La arista

El último fracaso de Clavijo y Soria

22/06/2019

Si alguien en el PP ha demostrado coherencia es Asier Antona. En las negociaciones de la derecha para conformar un gobierno con CC no fue la ambición personal lo que lo movió, argumento de Coalición Canaria, sino mantener intacta su independencia y autoridad como presidente del PP frente a la oscura alianza entre Fernando Clavijo y José Manuel Soria para colocarse en el centro del poder regional.

Los agentes de Coalición Canaria, políticos, mediáticos y empresariales, tratan de buscar una cabeza de turco para explicar el estrepitoso fracaso del pacto de derechas. Han usado como diana a Asier Antona, pero las responsabilidades deben buscarlas en los intereses de quien dijo que se apartaba de la política y ha seguido en ella, ahora en los laberintos de la trastienda.

José Manuel Soria es el político al uso del PP, el que se labra el futuro desde la barrera. El hombre que no se somete al criterio de las urnas, pero quiere ser más poderoso que la democracia. Hasta el pasado jueves su estrategia le funcionó y sus intereses han fructificado al calor de su amistad con Clavijo.

Siendo ministro trabó con Clavijo una estrecha y fructífera relación. Amasó y alimentó con Clavijo su odio a Paulino Rivero. El expresidente de Canarias, lo conocía perfectamente y sabía de sus intenciones. Lo echó de Canarias haciendo fracasar todos sus iniciativas en las islas, entre ellas el de las prospecciones petrolíferas de Repsol.

En ese pacto de intereses mutuos Soria colocó a Clavijo en la escena nacional. Cuando cayó en desgracia por los papeles de Panamá dijo que dejaba la política, pero en la sombra, y a través de sus peones en el PP, entre ellos la todopoderosa María Australia Navarro, siguió ejerciendo su poder mientras Clavijo formaba parte de su entramado. «El líder de los populares canarios ha tenido que tragar muchos sapos para mantener alejado a Soria y sostener su independencia política, incluso de sus propios compañeros de equipo»

La nueva posición de Antona, que gana las primarias en Canarias y se hace con la presidencia, no estaba en sus cálculos. El nuevo líder de los populares quiere pasar página, aunque sufre, en silencio, los embates de Soria y de paso los desprecios de Clavijo que lo trata como un medianero. Su primer gran acto de desobediencia lo protagoniza en febrero de 2017 al negarse a entrar en el Gobierno de Clavijo después de la vergonzosa ruptura con el PSOE de Patricia Hernández.
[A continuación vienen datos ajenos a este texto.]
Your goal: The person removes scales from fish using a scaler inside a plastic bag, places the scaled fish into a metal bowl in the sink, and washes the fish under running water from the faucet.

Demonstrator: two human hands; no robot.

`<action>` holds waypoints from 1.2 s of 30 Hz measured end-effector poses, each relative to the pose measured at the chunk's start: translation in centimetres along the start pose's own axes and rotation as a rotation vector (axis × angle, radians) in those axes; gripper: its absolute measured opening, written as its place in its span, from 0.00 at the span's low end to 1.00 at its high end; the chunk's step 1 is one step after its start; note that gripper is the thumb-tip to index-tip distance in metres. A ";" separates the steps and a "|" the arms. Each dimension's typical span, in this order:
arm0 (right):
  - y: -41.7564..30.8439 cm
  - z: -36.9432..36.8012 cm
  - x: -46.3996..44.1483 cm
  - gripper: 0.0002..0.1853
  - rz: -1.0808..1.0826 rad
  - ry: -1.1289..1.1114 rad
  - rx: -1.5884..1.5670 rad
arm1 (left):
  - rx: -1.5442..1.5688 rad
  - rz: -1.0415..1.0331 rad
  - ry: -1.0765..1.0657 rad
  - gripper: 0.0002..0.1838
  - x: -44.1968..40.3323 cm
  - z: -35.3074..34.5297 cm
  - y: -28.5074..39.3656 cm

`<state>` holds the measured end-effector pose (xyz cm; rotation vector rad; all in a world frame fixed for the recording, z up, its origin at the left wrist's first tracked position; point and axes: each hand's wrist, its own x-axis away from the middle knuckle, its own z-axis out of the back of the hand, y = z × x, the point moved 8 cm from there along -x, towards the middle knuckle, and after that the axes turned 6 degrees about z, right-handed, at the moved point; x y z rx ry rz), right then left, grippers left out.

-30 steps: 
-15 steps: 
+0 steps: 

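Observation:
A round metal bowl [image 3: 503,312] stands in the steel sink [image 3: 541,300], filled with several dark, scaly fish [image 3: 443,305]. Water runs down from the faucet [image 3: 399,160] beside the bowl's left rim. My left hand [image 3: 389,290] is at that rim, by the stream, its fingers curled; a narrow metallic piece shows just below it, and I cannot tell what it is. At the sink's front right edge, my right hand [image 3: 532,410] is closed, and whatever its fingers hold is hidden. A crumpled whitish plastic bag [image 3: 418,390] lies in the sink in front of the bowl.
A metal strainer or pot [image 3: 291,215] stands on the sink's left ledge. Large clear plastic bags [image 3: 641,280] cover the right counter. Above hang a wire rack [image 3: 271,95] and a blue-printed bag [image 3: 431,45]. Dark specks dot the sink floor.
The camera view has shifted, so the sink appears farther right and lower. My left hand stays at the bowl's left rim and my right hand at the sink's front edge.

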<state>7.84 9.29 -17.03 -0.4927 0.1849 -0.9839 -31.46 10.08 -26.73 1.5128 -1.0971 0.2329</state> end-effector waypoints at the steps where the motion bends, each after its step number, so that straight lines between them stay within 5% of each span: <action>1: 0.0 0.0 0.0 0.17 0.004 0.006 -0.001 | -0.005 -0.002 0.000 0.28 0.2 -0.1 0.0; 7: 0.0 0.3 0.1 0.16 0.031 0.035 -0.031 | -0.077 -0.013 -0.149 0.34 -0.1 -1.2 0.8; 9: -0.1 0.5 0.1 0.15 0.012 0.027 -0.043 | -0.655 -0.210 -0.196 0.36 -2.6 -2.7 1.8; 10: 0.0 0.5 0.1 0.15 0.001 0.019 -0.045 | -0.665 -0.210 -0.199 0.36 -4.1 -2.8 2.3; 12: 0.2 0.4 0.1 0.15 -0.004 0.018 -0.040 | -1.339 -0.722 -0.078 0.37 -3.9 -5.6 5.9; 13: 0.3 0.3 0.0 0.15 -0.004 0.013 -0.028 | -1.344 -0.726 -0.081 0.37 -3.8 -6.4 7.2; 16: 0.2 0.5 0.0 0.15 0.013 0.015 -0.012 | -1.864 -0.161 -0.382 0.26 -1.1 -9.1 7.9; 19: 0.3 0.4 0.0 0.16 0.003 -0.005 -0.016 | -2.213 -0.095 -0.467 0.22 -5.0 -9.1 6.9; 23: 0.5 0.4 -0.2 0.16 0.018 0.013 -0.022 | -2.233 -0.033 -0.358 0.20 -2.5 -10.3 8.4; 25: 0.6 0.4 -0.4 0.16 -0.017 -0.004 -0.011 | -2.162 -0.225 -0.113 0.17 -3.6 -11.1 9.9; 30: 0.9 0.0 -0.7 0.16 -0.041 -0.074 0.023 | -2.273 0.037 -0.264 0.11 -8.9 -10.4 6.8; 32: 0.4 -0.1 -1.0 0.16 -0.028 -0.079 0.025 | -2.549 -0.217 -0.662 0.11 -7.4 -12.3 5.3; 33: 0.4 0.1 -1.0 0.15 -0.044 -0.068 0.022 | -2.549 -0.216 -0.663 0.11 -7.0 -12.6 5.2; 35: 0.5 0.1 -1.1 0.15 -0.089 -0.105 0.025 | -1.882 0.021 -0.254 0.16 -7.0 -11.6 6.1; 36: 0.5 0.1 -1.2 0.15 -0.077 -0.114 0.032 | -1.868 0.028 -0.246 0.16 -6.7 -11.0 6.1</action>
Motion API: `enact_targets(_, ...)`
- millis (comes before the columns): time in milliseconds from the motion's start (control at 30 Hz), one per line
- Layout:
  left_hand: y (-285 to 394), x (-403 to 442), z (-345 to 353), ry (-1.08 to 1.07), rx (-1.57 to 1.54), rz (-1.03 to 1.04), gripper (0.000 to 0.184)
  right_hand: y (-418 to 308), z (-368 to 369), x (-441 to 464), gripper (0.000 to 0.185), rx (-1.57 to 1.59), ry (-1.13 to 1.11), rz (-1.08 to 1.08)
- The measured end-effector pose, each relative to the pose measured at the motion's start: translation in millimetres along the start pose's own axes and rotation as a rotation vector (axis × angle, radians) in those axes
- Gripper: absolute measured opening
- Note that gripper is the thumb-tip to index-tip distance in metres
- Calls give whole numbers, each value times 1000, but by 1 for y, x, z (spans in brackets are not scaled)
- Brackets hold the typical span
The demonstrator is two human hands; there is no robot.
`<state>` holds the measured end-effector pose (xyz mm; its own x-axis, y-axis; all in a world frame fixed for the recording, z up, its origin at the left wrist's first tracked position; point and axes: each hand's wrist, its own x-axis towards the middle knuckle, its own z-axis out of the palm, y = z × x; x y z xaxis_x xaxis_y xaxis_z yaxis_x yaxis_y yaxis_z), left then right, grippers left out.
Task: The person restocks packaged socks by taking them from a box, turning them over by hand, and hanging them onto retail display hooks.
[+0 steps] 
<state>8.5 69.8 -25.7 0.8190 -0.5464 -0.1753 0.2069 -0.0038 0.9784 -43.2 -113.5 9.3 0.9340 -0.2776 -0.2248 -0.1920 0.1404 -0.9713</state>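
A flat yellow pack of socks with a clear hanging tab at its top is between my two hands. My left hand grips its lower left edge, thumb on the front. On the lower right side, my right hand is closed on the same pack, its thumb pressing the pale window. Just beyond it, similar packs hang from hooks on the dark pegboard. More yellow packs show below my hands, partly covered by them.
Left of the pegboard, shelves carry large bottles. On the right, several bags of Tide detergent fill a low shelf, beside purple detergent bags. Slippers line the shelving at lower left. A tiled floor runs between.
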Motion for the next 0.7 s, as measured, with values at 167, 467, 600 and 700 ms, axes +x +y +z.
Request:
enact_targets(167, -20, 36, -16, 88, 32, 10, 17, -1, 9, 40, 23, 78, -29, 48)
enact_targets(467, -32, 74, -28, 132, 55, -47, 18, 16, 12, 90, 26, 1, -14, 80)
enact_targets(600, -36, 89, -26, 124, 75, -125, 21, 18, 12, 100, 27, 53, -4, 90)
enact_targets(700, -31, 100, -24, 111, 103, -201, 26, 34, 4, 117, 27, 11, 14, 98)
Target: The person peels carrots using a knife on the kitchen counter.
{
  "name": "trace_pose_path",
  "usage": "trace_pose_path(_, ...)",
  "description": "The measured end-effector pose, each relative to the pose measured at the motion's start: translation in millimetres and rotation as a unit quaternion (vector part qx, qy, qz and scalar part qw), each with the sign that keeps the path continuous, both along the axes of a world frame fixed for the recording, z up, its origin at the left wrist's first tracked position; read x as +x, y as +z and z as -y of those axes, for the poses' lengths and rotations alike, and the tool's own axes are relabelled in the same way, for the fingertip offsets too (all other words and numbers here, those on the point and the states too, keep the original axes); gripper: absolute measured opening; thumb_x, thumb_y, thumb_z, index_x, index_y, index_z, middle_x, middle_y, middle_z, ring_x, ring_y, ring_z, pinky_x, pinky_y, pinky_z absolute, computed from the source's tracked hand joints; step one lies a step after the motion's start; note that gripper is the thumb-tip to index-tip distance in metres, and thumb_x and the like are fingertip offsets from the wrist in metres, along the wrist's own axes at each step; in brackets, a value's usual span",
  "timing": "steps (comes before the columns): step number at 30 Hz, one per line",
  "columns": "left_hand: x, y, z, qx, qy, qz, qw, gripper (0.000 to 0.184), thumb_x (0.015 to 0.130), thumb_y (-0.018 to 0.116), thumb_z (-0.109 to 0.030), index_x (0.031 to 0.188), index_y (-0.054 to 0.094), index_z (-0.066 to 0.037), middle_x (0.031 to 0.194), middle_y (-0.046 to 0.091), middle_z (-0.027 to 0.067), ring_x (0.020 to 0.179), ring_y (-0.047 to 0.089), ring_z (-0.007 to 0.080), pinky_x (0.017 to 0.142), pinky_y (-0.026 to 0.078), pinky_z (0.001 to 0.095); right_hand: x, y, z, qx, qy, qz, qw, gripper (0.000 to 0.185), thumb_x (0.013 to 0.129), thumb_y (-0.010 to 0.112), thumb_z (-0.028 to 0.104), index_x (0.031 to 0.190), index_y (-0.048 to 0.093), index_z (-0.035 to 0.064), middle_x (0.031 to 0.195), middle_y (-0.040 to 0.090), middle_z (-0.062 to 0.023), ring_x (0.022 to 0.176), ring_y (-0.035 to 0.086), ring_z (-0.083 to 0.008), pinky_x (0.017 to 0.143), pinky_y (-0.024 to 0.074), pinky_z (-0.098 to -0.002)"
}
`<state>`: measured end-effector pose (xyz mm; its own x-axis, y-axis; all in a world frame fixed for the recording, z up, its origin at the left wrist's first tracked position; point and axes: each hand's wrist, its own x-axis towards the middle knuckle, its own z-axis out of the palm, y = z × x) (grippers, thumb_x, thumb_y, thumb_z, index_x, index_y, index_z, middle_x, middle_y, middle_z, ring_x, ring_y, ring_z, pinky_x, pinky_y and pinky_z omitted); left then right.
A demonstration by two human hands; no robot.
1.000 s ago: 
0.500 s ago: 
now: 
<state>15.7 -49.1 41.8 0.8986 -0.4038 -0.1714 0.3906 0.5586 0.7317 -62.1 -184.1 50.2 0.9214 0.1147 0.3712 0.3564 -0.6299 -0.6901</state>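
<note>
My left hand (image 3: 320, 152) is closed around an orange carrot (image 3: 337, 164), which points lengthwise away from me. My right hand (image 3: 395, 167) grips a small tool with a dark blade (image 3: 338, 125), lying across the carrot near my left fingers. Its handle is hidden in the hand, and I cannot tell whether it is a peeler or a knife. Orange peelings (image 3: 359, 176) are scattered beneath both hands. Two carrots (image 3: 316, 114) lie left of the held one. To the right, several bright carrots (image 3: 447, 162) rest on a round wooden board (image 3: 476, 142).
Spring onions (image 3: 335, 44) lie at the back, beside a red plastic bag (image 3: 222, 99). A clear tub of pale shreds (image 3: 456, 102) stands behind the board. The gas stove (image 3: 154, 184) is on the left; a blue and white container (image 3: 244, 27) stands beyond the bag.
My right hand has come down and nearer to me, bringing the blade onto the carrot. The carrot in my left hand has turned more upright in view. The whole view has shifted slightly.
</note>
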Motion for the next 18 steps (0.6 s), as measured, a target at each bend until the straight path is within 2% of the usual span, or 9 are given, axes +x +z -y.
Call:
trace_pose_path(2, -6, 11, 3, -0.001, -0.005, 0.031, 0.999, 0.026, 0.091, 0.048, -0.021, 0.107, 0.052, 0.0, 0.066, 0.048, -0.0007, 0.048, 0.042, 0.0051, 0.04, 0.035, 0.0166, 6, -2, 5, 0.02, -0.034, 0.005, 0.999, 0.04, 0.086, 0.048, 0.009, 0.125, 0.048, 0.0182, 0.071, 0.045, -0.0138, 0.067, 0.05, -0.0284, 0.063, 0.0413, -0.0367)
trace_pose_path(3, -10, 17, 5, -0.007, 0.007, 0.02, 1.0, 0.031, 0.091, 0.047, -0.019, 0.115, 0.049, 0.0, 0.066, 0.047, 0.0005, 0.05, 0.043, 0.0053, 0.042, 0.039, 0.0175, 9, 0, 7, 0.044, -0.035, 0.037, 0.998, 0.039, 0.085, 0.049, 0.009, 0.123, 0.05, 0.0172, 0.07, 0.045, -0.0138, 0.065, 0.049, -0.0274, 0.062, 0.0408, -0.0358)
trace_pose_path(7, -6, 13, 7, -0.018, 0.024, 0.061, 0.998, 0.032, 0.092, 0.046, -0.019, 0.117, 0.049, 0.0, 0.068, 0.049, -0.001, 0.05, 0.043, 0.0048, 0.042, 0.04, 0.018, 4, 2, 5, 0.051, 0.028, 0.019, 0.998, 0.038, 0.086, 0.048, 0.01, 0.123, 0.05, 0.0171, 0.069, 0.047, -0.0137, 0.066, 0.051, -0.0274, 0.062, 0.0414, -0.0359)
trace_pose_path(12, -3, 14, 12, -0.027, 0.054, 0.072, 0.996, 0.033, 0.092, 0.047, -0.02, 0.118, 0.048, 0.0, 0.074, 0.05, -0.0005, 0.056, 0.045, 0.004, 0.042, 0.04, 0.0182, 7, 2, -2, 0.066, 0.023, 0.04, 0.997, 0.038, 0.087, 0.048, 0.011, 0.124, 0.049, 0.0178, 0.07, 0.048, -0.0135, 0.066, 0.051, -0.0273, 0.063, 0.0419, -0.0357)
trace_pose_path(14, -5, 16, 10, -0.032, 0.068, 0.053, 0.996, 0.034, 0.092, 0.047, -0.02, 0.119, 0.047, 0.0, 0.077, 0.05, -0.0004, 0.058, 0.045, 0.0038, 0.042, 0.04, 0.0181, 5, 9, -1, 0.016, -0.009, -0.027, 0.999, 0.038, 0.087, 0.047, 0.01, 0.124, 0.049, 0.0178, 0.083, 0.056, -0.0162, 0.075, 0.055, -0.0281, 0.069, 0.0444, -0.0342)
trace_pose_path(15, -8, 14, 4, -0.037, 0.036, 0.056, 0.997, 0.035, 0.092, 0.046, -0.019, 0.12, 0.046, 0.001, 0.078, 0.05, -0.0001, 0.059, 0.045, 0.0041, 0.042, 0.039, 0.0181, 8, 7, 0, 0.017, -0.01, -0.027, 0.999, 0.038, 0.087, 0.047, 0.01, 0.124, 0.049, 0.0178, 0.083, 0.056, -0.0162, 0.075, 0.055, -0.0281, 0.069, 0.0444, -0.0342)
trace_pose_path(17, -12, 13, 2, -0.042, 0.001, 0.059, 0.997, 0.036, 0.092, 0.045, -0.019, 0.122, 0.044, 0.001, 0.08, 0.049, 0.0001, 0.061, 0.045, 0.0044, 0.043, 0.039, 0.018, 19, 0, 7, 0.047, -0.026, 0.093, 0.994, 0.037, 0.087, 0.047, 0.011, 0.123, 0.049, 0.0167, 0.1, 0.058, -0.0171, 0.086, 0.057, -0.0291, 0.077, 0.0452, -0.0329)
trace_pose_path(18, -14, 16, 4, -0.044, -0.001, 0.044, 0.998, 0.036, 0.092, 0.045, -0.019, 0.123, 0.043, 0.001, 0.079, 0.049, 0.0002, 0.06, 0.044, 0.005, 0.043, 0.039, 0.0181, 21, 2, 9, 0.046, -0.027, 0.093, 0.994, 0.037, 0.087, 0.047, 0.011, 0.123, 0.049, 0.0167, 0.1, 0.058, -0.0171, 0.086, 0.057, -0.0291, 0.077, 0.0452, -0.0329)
El líder de los populares canarios ha tenido que tragar muchos sapos para mantener alejado a Soria y sostener su independencia política, incluso de sus propios compañeros de equipo. Volvió a actuar en contra de los intereses de Soria cuando apostó directamente por Soraya Sáenz de Santamaría. Ya en estas negociaciones para la constitución de un gobierno en Canarias no atendió a sus presiones cuando trató de que fuera un figurín en la presidencia del Gobierno en manos de Fernando Clavijo, que se atribuía el poder en la sombra. La prueba de la falta de control de Soria sobre Antona es la carta abierta que el ex ministro publicó en un medio local pidiendo un pacto del PP con Clavijo.

Este jueves Antona se volvió a negar a pasar por la última jugada de Soria y Clavijo. Trataron de humillarlo dejándolo fuera de los acuerdos, colocando en el pacto como presidenta del Gobierno a Australia Navarro, el peón principal y más importante de Soria en el PP canario. El ex ministro y ahora empresario lobbista no ha cortado a la hora de conspirar con Coalición Canaria contra Antona, colocando al PP como peón de Clavijo, a su exclusivo servicio para salvar sus intereses privados.

Soria no ha dejado de ser Soria, ni el régimen ha dejado de serlo incluso en los momentos de debilidad. La soberbia y la impunidad con la que se han amañado desde la Presidencia del Gobierno en estos últimos cuatro años intereses al calor del dinero público y la práctica del clientelismo no tiene parangón.

Pero la democracia es así, termina pasando factura a los vividores, a los que usan en la oscuridad un poder que nadie le ha otorgado, a los poderes de secretos, inconfesables, los que nada tienen que ver con el interés público. El jueves hubo crujir de dientes y lágrimas en muchos despachos de esta comunidad pero una vez se la secaron, con todo perdido, siguieron conspirando, tratando de enfangar un pacto que se lleva por delante todo un régimen y que deja con el culo al aire a muchos de sus vividores.